▶ [Work required] Copy the data below exactly.

::: Dataset content

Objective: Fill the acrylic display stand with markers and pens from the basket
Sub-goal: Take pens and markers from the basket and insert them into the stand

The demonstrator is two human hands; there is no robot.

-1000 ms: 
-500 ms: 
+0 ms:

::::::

▶ [Answer box]
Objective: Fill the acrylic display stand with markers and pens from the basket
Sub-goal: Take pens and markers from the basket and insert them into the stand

The demonstrator is two human hands; there is no robot.

-1000 ms: 
-500 ms: 
+0 ms:

Nothing further remains for this exercise.